Euclidean Cluster Extraction

In this tutorial we will learn how to extract Euclidean clusters with the pcl::EuclideanClusterExtraction class. In order to not complicate the tutorial, certain elements of it such as the plane segmentation algorithm, will not be explained here. Please check the Plane model segmentation tutorial for more information.

Theoretical Primer

A clustering method needs to divide an unorganized point cloud model $P$ into smaller parts so that the overall processing time for $P$ is significantly reduced. A simple data clustering approach in an Euclidean sense can be implemented by making use of a 3D grid subdivision of the space using fixed-width boxes, or more generally, an octree data structure. This particular representation is very fast to build and is useful for situations where either a volumetric representation of the occupied space is needed, or the data in each resultant 3D box (or octree leaf) can be approximated with a different structure. In a more general sense however, we can make use of nearest neighbors and implement a clustering technique that is essentially similar to a flood fill algorithm.

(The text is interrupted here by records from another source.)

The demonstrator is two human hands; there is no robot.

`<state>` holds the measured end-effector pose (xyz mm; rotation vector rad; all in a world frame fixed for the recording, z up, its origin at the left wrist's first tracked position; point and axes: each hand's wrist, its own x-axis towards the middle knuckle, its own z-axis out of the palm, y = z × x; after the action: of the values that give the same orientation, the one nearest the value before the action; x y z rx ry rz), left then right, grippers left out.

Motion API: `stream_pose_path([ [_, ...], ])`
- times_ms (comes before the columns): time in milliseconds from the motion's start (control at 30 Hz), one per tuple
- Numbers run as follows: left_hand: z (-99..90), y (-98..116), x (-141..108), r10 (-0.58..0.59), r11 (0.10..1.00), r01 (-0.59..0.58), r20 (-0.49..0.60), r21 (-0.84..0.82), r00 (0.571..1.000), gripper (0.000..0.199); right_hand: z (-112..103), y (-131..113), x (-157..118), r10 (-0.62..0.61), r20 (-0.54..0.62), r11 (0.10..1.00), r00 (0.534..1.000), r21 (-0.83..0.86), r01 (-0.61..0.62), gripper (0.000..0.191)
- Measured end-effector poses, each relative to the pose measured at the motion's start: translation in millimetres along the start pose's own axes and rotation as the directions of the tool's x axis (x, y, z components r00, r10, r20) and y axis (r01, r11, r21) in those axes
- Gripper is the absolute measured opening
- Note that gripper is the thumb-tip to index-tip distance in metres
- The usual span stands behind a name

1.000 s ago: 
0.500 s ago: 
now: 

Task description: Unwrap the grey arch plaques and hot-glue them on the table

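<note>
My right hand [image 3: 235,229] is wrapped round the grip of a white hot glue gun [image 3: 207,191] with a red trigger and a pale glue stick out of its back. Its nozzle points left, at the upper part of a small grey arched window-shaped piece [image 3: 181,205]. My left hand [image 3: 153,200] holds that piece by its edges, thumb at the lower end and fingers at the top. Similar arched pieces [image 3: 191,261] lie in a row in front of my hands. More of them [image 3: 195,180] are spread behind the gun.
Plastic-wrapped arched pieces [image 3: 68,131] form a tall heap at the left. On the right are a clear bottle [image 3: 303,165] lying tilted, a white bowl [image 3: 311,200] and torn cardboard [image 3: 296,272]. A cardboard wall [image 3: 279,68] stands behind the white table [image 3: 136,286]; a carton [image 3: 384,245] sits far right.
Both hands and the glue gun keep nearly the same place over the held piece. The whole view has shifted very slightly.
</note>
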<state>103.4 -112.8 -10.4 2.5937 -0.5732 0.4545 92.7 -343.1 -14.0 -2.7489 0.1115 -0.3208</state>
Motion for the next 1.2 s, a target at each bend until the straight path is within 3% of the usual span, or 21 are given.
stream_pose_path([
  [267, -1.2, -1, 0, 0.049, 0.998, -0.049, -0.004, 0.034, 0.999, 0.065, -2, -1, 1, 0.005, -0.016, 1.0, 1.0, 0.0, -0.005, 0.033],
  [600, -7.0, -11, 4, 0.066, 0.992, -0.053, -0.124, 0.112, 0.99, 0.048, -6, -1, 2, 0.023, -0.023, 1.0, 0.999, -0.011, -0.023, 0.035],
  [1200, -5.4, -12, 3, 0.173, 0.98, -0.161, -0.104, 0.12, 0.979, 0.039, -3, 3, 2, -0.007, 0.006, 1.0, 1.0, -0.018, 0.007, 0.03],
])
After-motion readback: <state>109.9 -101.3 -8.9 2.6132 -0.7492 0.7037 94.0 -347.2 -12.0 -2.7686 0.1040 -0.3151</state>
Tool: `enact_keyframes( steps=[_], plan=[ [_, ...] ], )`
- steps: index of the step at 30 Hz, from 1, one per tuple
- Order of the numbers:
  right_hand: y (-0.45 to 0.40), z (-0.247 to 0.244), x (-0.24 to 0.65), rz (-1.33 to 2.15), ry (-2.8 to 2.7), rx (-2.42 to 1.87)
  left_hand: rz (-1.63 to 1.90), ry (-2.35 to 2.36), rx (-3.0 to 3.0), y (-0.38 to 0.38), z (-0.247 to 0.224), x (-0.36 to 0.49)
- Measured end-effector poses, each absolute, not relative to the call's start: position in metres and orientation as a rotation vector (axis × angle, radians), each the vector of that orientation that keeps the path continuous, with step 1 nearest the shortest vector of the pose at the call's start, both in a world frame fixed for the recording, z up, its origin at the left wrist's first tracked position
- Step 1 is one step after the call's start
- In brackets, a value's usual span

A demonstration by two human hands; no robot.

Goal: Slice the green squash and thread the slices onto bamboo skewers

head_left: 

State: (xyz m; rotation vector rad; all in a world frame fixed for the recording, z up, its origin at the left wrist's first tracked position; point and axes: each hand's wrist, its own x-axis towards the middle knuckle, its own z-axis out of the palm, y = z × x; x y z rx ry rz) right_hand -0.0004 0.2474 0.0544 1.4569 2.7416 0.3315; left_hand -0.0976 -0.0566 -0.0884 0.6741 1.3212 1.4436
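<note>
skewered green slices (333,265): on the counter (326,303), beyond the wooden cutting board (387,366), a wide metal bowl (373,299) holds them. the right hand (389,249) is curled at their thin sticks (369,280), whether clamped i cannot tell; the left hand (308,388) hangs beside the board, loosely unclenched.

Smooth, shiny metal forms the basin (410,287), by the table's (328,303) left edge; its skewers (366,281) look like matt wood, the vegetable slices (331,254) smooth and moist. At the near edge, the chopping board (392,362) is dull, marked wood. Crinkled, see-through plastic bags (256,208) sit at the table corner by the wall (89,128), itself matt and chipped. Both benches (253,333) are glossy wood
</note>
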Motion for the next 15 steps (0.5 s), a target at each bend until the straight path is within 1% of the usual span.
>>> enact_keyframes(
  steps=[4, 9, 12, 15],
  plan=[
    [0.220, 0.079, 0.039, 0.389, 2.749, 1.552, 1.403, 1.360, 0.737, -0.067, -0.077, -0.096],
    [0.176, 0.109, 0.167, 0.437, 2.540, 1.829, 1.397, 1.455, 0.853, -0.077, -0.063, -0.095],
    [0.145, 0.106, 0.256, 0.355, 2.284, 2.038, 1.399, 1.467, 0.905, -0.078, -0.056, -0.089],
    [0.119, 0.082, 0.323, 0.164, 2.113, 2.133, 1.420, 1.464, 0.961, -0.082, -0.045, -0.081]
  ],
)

Let’s assume we are given a point cloud with a table and objects on top of it. We want to find and segment the individual object point clusters lying on the plane. Assuming that we use a Kd-tree structure for finding the nearest neighbors, the algorithmic steps for that would be (from [RusuDissertation]):

create a Kd-tree representation for the input point cloud dataset $P$ ;

set up an empty list of clusters $C$ , and a queue of the points that need to be checked $Q$ ;

then for every point $\boldsymbol{p}_i \in P$ , perform the following steps:

add $\boldsymbol{p}_i$ to the current queue $Q$ ;

for every point $\boldsymbol{p}_i \in Q$ do:

search for the set $P^k_i$ of point neighbors of $\boldsymbol{p}_i$ in a sphere with radius $r < d_{th}$ ;

for every neighbor $\boldsymbol{p}^k_i \in P^k_i$ , check if the point has already been processed, and if not add it to $Q$ ;

when the list of all points in $Q$ has been processed, add $Q$ to the list of clusters $C$ , and reset $Q$ to an empty list

the algorithm terminates when all points $\boldsymbol{p}_i \in P$ have been processed and are now part of the list of point clusters $C$

The Code

First, download the dataset table_scene_lms400.pcd and save it somewhere to disk.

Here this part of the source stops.